How to Make Pour-Over Coffee
Pour-over is hands-on brewing at its purest. You control the variables, the coffee reveals every nuance. A small ritual that delivers a clean, bright, complex cup.
What you'll need
- Pour-over dripper (V60, Kalita Wave, or similar)
- Paper filter
- Mug or server
- Gooseneck kettle
- Burr grinder
- Kitchen scale
- Timer
Coffee & water
- Coffee: 1:16 ratio — 22 g coffee to 352 g water for a single cup. Medium grind, like raw sugar.
- Water: 200°F (just off the boil)
Steps
- Boil and rest. Heat water to boiling, then let it sit for 30 seconds.
- Rinse the filter. Place the filter in the dripper, rinse with hot water, dump.
- Add coffee. Add 22 g of medium-ground coffee, level the bed, tare your scale.
- Bloom.
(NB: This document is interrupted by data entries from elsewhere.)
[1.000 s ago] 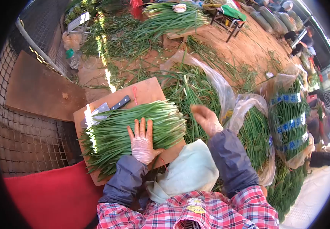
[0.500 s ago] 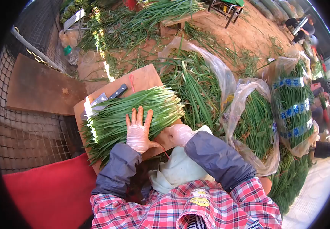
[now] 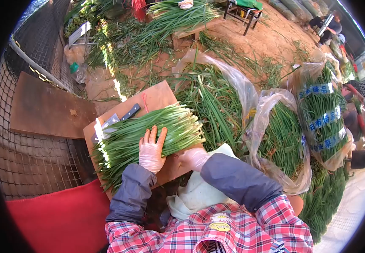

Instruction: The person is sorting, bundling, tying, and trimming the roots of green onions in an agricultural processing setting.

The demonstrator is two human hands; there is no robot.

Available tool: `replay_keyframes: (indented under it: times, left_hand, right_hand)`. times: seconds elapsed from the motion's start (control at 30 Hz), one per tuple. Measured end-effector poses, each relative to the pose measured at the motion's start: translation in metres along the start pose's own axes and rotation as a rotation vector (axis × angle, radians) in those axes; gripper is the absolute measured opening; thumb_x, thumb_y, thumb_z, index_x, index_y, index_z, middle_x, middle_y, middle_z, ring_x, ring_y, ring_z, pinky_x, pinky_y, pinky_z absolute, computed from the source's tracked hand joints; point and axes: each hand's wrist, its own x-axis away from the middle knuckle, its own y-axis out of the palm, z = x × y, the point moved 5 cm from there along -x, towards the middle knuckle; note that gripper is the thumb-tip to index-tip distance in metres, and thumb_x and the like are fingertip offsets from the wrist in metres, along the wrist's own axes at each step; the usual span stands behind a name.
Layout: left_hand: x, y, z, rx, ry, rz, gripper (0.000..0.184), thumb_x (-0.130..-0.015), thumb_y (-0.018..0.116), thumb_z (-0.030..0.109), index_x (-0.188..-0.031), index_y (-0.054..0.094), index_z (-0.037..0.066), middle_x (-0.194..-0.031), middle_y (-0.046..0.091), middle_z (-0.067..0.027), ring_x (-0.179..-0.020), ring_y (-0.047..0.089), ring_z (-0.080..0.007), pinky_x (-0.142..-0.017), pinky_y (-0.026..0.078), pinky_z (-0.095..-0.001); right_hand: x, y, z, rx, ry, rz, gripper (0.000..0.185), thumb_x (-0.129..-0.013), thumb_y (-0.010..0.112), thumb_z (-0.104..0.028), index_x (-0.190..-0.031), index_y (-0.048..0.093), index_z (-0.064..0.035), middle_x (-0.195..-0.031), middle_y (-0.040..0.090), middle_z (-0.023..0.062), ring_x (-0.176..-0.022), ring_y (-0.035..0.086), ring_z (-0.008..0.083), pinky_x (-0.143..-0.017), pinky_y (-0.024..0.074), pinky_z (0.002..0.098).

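Note:
A thick bundle of garlic chives [image 3: 153, 128] lies across a wooden board [image 3: 159, 90], pale stem ends toward the right. My left hand [image 3: 150, 152], in a clear plastic glove, rests flat on top of the bundle with its fingers stretched out. Beside it, at the board's near edge, my gloved right hand [image 3: 193, 158] is closed in a pinch at the underside of the bundle. A bit of red string shows at its fingertips; the rest is hidden. A knife [image 3: 125, 116] with a dark handle lies behind the bundle, and another red string [image 3: 145, 102] lies near it.
Open plastic bags of loose chives [image 3: 216, 109] stand to the right, beside a wrapped chive bundle [image 3: 323, 114] with blue print. A brown panel [image 3: 49, 107] and netting are at left, above a red cloth [image 3: 60, 219]. A person [image 3: 332, 27] sits far back.
My right hand has moved left toward the left hand and the string. The red string end that hung over the board's edge no longer shows. My left hand stays on the bundle.

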Motion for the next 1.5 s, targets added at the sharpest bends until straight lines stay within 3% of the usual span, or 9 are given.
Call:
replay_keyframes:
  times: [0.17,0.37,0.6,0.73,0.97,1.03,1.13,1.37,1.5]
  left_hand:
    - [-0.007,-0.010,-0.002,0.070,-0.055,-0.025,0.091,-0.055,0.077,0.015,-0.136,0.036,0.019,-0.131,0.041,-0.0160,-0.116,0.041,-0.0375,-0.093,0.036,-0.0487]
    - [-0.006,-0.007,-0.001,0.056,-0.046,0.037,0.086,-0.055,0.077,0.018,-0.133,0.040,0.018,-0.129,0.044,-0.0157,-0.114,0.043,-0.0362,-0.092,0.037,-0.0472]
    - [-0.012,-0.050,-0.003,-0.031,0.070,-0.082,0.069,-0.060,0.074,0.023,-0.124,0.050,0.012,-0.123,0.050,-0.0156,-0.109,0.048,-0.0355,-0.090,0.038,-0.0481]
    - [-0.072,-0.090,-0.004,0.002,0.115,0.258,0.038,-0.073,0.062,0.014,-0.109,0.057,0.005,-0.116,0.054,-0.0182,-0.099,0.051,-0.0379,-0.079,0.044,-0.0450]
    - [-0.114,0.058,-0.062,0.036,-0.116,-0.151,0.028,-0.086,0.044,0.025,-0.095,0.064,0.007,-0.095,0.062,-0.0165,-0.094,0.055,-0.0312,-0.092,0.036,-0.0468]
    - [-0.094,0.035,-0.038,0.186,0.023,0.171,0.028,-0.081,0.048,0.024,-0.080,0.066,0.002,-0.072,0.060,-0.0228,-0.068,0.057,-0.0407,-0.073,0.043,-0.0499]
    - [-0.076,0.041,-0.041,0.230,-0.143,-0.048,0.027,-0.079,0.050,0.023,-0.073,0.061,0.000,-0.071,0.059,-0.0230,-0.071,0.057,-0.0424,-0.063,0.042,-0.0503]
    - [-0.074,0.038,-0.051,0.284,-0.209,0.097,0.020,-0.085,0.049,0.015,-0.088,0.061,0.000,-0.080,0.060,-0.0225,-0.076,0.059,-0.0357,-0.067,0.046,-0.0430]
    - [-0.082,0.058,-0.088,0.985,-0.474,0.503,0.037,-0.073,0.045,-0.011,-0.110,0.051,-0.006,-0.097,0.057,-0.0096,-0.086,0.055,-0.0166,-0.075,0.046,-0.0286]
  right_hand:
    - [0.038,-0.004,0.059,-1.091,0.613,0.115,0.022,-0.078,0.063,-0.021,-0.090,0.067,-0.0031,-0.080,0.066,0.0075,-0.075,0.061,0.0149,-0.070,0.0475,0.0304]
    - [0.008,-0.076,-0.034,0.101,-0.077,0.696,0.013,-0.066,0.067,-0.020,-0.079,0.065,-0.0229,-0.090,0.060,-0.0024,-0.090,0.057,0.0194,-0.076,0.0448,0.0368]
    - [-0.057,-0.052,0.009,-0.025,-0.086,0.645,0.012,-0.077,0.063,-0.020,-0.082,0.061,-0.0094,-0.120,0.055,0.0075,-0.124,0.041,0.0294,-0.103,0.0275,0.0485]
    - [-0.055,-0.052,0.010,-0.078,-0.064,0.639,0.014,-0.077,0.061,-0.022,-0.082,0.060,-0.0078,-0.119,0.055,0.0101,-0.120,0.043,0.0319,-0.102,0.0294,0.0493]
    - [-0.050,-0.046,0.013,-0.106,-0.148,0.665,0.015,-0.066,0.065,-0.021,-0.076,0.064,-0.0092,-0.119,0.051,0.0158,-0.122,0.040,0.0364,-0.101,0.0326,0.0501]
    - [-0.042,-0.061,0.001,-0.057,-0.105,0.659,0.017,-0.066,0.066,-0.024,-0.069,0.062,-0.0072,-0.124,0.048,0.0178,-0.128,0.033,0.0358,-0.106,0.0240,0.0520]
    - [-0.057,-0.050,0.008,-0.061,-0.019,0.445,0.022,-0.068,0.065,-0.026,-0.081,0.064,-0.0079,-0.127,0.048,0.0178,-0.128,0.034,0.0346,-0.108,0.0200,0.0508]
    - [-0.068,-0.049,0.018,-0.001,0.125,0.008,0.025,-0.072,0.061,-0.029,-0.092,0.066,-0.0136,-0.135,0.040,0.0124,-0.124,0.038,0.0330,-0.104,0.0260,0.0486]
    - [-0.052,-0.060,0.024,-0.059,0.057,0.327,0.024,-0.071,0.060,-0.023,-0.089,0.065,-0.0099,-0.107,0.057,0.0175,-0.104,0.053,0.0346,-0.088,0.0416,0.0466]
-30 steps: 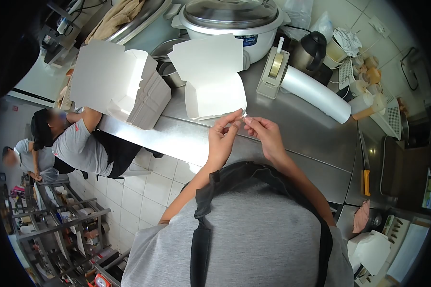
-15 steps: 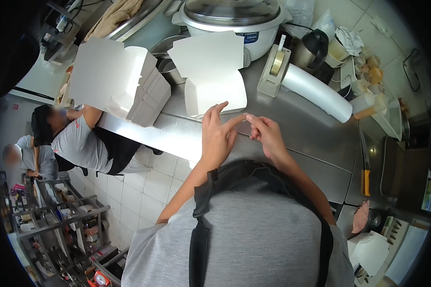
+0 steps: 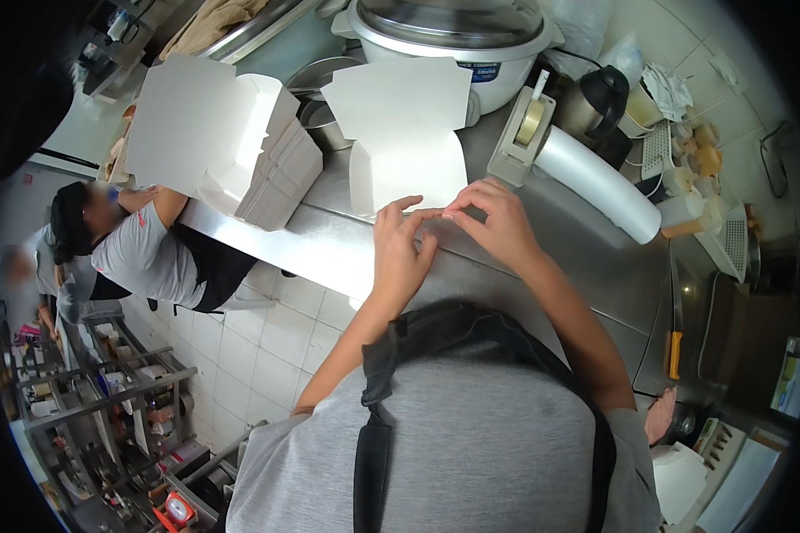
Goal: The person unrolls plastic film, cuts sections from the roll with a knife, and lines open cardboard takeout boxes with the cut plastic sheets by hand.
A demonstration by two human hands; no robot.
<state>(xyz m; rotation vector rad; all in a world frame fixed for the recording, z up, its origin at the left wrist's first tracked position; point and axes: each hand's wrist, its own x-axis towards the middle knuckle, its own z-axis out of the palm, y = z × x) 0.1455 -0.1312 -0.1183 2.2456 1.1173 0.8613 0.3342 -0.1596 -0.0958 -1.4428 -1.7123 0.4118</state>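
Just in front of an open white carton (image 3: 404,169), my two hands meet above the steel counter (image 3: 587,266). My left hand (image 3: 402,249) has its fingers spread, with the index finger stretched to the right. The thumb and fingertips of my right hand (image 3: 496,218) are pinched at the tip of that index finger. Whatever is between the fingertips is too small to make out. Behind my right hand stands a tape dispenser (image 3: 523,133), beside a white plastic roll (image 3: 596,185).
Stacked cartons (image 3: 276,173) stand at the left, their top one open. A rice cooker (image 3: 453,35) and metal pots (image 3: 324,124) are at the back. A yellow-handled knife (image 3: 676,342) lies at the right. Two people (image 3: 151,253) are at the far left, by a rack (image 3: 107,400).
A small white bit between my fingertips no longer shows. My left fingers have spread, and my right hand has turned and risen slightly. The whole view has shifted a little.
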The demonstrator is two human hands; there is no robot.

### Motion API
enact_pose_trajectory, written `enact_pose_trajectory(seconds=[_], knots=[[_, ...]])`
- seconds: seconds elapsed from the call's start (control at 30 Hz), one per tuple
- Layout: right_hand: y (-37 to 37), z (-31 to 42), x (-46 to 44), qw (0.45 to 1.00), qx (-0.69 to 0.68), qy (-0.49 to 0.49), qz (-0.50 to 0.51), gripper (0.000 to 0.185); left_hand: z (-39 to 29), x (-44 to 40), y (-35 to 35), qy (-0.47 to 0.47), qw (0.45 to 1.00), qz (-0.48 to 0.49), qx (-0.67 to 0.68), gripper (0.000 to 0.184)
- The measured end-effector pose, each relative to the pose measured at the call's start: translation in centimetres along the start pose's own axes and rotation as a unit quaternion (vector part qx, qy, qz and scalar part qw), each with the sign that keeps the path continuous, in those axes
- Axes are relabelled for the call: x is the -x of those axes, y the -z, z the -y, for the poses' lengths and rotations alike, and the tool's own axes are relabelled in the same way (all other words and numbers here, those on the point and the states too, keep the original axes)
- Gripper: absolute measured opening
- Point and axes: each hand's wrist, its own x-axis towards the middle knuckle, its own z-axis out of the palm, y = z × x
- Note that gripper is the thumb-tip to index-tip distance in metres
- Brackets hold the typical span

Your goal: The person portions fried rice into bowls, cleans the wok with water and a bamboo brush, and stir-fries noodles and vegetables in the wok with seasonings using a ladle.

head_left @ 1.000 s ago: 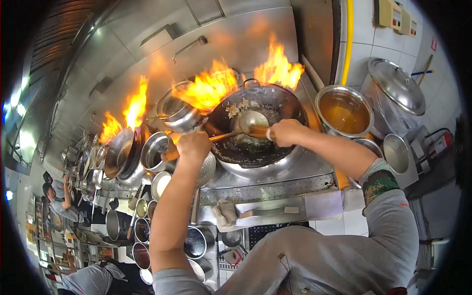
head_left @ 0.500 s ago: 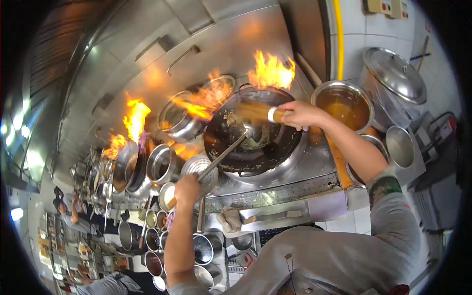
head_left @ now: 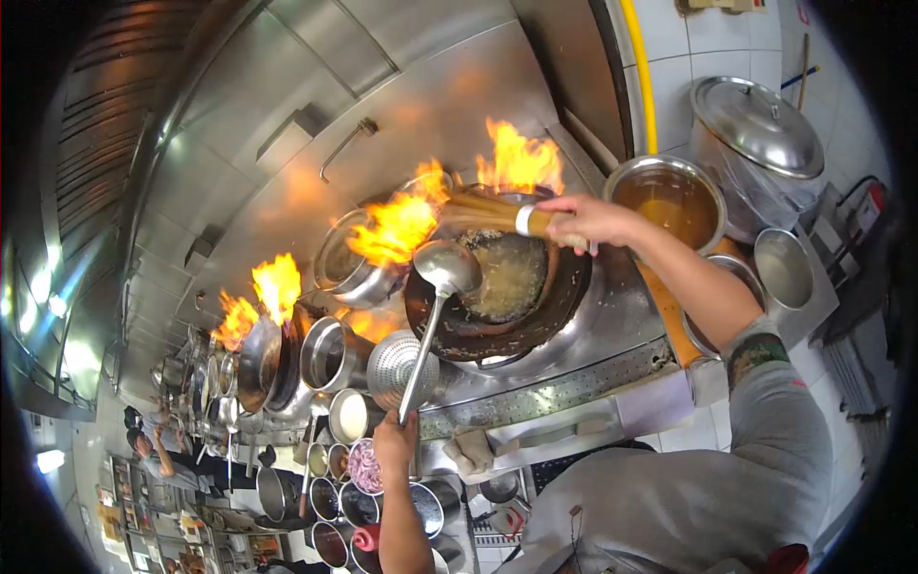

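Wok (head_left: 564,308): far and right of my left hand (head_left: 393,444), left and near of my right hand (head_left: 597,220), which is closer
Ladle (head_left: 446,269): left fingers wrapped round its handle; long axis near to far, bowl over the wok's left edge, contact unclear on my feed
Brush (head_left: 499,213): right fingers gripping its handle; bristles point left over the wok

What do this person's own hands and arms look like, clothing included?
The left hand and right hand are ungloved. The right arm has a short grey sleeve, with a green camouflage-patterned band near its end and a small red mark. No left sleeve shows.
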Motion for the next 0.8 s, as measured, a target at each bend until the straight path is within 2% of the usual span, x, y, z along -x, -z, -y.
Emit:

Pour 44 g of water in slow circles to fully wet the grounds. Wait 30–45 seconds.
- First main pour. Slowly pour to 175 g total. Keep the kettle low and pour in tight circles.
- Pause briefly. Let the water level drop until you can see the grounds again.
- Final pour. Pour to 352 g, finishing in the center.
- Total brew time: 3:00–3:30. Faster, grind finer. Slower, grind coarser.
Hudson City Coffee picks for pour-over
Pour-over makes single origins sing.
- Ethiopia Natural — floral, fruity, milk chocolate.
- Kenya — bright citrus, effervescent.
- Guatemala — dark chocolate, bright fruit, butterscotch.
- Costa Rica — sweet apple, raisin, honey.
- Tanzania — pear, jasmine, strawberry.
Tip: Your pour speed matters more than you'd think. Slow, steady, in concentric circles starting from the center.